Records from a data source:
━━━━
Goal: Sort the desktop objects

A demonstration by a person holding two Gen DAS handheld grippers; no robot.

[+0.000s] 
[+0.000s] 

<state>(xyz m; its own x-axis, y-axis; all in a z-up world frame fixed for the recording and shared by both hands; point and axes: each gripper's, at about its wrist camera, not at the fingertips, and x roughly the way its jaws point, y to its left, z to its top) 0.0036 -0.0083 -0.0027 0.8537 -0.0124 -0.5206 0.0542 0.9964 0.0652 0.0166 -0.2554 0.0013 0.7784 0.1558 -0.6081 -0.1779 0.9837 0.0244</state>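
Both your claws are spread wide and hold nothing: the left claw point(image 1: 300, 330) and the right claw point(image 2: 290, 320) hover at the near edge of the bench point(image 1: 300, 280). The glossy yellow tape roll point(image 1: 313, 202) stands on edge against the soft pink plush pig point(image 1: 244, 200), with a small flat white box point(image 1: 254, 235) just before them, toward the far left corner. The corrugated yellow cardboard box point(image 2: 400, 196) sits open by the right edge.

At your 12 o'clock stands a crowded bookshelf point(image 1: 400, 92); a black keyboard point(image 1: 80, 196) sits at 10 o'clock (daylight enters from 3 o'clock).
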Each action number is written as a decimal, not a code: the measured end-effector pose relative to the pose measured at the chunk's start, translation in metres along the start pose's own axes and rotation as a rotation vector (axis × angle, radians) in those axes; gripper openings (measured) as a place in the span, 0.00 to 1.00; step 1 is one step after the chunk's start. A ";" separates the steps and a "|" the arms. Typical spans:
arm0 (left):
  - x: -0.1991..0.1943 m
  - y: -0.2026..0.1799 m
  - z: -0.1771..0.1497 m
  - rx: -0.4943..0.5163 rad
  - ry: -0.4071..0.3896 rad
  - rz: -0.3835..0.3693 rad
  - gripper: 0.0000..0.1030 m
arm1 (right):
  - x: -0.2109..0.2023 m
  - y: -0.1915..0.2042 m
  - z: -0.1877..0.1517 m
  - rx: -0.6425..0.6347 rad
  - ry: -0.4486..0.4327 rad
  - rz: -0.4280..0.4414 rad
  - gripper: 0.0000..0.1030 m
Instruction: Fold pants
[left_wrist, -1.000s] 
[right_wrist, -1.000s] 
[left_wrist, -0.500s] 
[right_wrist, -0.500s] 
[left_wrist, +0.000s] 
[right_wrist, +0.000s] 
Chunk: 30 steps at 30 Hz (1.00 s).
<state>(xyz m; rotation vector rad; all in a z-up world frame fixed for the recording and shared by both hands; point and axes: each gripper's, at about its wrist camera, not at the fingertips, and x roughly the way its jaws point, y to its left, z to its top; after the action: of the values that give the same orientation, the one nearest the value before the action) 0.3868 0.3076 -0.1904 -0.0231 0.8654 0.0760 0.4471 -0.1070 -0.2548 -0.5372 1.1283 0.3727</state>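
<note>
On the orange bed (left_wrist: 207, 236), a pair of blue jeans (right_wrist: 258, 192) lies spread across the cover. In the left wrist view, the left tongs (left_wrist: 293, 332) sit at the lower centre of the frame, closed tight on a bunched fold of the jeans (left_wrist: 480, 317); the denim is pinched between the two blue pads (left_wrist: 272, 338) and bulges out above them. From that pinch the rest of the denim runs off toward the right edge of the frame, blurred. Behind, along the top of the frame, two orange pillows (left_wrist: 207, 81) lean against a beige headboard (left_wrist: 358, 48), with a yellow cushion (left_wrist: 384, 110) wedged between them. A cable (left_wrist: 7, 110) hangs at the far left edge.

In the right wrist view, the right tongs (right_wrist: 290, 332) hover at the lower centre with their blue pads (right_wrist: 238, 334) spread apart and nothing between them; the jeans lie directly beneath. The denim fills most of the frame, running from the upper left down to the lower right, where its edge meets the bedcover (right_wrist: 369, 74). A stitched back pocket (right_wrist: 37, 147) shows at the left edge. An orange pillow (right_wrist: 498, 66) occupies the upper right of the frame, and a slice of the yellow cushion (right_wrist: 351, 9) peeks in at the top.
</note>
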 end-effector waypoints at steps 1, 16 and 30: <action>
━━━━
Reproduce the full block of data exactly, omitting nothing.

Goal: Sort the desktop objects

A demonstration by a person holding two Gen DAS handheld grippers; no robot.

[+0.000s] 
[+0.000s] 

<state>(xyz m; its own x-axis, y-axis; all in a z-up world frame fixed for the recording and shared by both hands; point and axes: each gripper's, at about its wrist camera, not at the fingertips, and x roughly the way its jaws point, y to its left, z to its top) 0.0036 -0.0083 -0.0027 0.8537 -0.0124 -0.5206 0.0542 0.9964 0.0652 0.0166 -0.2554 0.0013 0.7784 0.1558 -0.6081 -0.1779 0.9837 0.0244</state>
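Both your claws are spread wide and hold nothing: the left claw point(image 1: 300, 330) and the right claw point(image 2: 290, 320) hover at the near edge of the bench point(image 1: 300, 280). The glossy yellow tape roll point(image 1: 313, 202) stands on edge against the soft pink plush pig point(image 1: 244, 200), with a small flat white box point(image 1: 254, 235) just before them, toward the far left corner. The corrugated yellow cardboard box point(image 2: 400, 196) sits open by the right edge.

At your 12 o'clock stands a crowded bookshelf point(image 1: 400, 92); a black keyboard point(image 1: 80, 196) sits at 10 o'clock (daylight enters from 3 o'clock).
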Each action number is written as a decimal, not a code: the measured end-effector pose relative to the pose measured at the chunk's start, translation in metres along the start pose's own axes and rotation as a rotation vector (axis × angle, radians) in those axes; gripper openings (measured) as a place in the span, 0.00 to 1.00; step 1 is one step after the chunk's start. A ";" separates the steps and a "|" the arms. Typical spans:
arm0 (left):
  - x: -0.1991..0.1943 m
  - y: -0.2026..0.1799 m
  - z: -0.1771..0.1497 m
  - rx: -0.4943..0.5163 rad
  - ry: -0.4071..0.3896 rad
  - rz: -0.3835..0.3693 rad
  - gripper: 0.0000..0.1030 m
arm1 (right):
  - x: -0.2109..0.2023 m
  - y: -0.1915..0.2042 m
  - z: -0.1877..0.1517 m
  - rx: -0.6425..0.6347 rad
  - ry: -0.4486..0.4327 rad
  - rz: -0.4280..0.4414 rad
  - gripper: 0.0000..0.1030 m
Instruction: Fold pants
[left_wrist, -1.000s] 
[right_wrist, -1.000s] 
[left_wrist, -0.500s] 
[right_wrist, -0.500s] 
[left_wrist, +0.000s] 
[right_wrist, +0.000s] 
Chunk: 30 steps at 30 Hz (1.00 s).
<state>(xyz m; rotation vector rad; all in a z-up world frame fixed for the recording and shared by both hands; point and axes: each gripper's, at about its wrist camera, not at the fingertips, and x roughly the way its jaws point, y to its left, z to its top; after the action: of the values that give the same orientation, the one nearest the value before the action) 0.3868 0.3076 -0.1904 -0.0231 0.8654 0.0760 0.4471 -0.1070 -0.2548 -0.5372 1.1283 0.3727</state>
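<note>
On the orange bed (left_wrist: 207, 236), a pair of blue jeans (right_wrist: 258, 192) lies spread across the cover. In the left wrist view, the left tongs (left_wrist: 293, 332) sit at the lower centre of the frame, closed tight on a bunched fold of the jeans (left_wrist: 480, 317); the denim is pinched between the two blue pads (left_wrist: 272, 338) and bulges out above them. From that pinch the rest of the denim runs off toward the right edge of the frame, blurred. Behind, along the top of the frame, two orange pillows (left_wrist: 207, 81) lean against a beige headboard (left_wrist: 358, 48), with a yellow cushion (left_wrist: 384, 110) wedged between them. A cable (left_wrist: 7, 110) hangs at the far left edge.

In the right wrist view, the right tongs (right_wrist: 290, 332) hover at the lower centre with their blue pads (right_wrist: 238, 334) spread apart and nothing between them; the jeans lie directly beneath. The denim fills most of the frame, running from the upper left down to the lower right, where its edge meets the bedcover (right_wrist: 369, 74). A stitched back pocket (right_wrist: 37, 147) shows at the left edge. An orange pillow (right_wrist: 498, 66) occupies the upper right of the frame, and a slice of the yellow cushion (right_wrist: 351, 9) peeks in at the top.
</note>
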 end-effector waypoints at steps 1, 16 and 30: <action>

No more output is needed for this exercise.